Durante años me he preguntado sobre el carácter ético de los ricos, considerando el acelerado aumento de la desigualdad o el hecho de que el 1% más rico contamina el doble que el 50% más pobre. Me he preguntado si saben de los favores fiscales que reciben –400 familias multimillonarias pagaron un magro 8,2% en impuestos federales sobre sus ingresos, mientras que el ciudadano estadounidense promedio paga el 13%– o que ese 1% más dañino para el planeta lo han acumulado. 2/3 de toda la riqueza creada desde 2020. ¿De qué masa estarán hechos?, cómo son capaces de soportar tal grado de complicidad con las múltiples crisis que azotan a los ciudadanos desde hace varias décadas, les valdrá la pena individualmente, y qué herramientas tenemos los no millonarios para equilibrar la balanza… Han constituido dudas noches frecuentes. El intelectual americano Douglas Rushkoff Publiqué hace unos años un artículo, traducido por Olga Abasolo, que dio pistas a mis preguntas. Convocado por cinco hombres muy poderosos para explicarle detalles sobre el futuro de la tecnología y, sobre todo, el probable colapso ecosocial, se dio cuenta de que buscaban trascender la condición humana –algo que el filósofo Jorge Riechmann descrito como un “movimiento antropófugo” –a través de Fantasías espaciales y tecnoptimistas. lo que, paradójicamente, confluyó en un profundo pesimismo para la humanidad. El objetivo (refugiarse en búnkeres o en Marte) era escapar, y se presentó careciendo de “cualquier implicación moral de sus actividades”.

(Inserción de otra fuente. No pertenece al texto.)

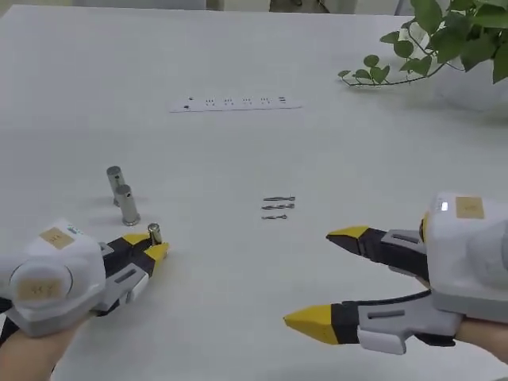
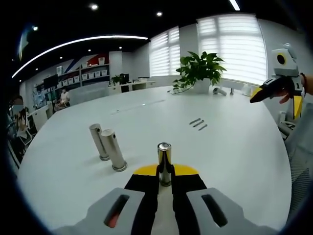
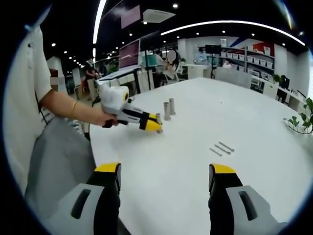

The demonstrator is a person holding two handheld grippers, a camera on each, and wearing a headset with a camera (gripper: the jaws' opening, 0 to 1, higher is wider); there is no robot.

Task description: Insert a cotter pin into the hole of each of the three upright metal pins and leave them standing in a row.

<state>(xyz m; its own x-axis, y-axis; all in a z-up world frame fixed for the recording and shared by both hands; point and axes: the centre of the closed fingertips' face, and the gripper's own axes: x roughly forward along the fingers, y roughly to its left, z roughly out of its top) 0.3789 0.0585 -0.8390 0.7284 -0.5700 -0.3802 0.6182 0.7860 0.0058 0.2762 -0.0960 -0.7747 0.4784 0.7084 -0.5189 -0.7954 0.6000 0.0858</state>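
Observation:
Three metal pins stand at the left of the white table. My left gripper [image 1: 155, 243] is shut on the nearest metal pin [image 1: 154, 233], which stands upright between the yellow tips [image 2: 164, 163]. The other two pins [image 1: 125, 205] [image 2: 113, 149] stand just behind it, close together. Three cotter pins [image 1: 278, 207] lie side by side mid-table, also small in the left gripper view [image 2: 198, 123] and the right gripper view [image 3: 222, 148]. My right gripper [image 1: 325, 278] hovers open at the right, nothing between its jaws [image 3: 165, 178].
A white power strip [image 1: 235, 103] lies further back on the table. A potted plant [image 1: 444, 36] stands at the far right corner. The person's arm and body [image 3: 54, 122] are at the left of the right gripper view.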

Ricos: infelices destructores de lo común

Mientras continuaba mi investigación sobre estas psicologías que destruyen lo común, encontré testimonios y estudios que se centraban en la infelicidad que, aparentemente, caracteriza las biografías de los más ricos. Tiendo a digerir este tipo de análisis con cautela, ya que son fácilmente manipulables para blandir una especie de “felicidad de los pobres” que romantiza lo que, verdaderamente, son vidas llenas de dificultades; Sin embargo, me pareció interesante de leer. Depresión, aislamiento social, incapacidad para confiar en los demás. ante la sospecha de que cualquier amistad puede estar motivada por intereses económicos, falta de sentido o propósito al haber tocado la cumbre o haberla transformado en hábitat… son algunos de los síntomas que pesarían sobre este grupo de privilegiados, y sobre sus hijos, sumado al agotamiento laboral que, obviamente, no responde a la satisfacción de las necesidades básicas. Lo que en 1899 el sociólogo y economista Thorstein Veblen La llamada “clase del ocio” se fue despojando de ese tiempo libre que le daba prestigio, pero, sin duda, ha mantenido su “hábito de vida depredador”, uno de los rasgos definitorios de las élites según el autor. Siguiendo con su argumento, y de acuerdo con los datos disponibles, se podría denominar “clase depredador”conscientemente y tal vez innecesariamente, ya que ni siquiera disfrutan de existencias plenas, llenas de cariño, salud y alegría.

Pero hay otro daño que me inquieta aún más: sus modos de vida, la ausencia de valores morales, incluso el rechazo de toda ética -a pesar de sufrimientos que no desdeño- han modelado Patrones de emulación entre las clases media y baja., contaminó nuestras instituciones, de modo que afirmar lo obvio –que estamos expuestos al dolor, a la precariedad, a shocks climáticos insoportables derivados de esta injusticia estructural– puede conducir a graves represalias sociales. La depredación, como comportamiento supremo, engendra seguidores en todas partes que, como guardianes, impiden la implementación de sistemas más igualitarios.

¿Cómo vamos a solucionar este problema? ¿Será posible aliarnos con los pocos miembros de esas cumbres que exigen políticas redistributivas? ¿Qué mecanismos democráticos y colectivos deberíamos utilizar para reorientar la maquinaria socioeconómica de modo que no acabemos siendo pasto de sus efluvios megalómanos? debates.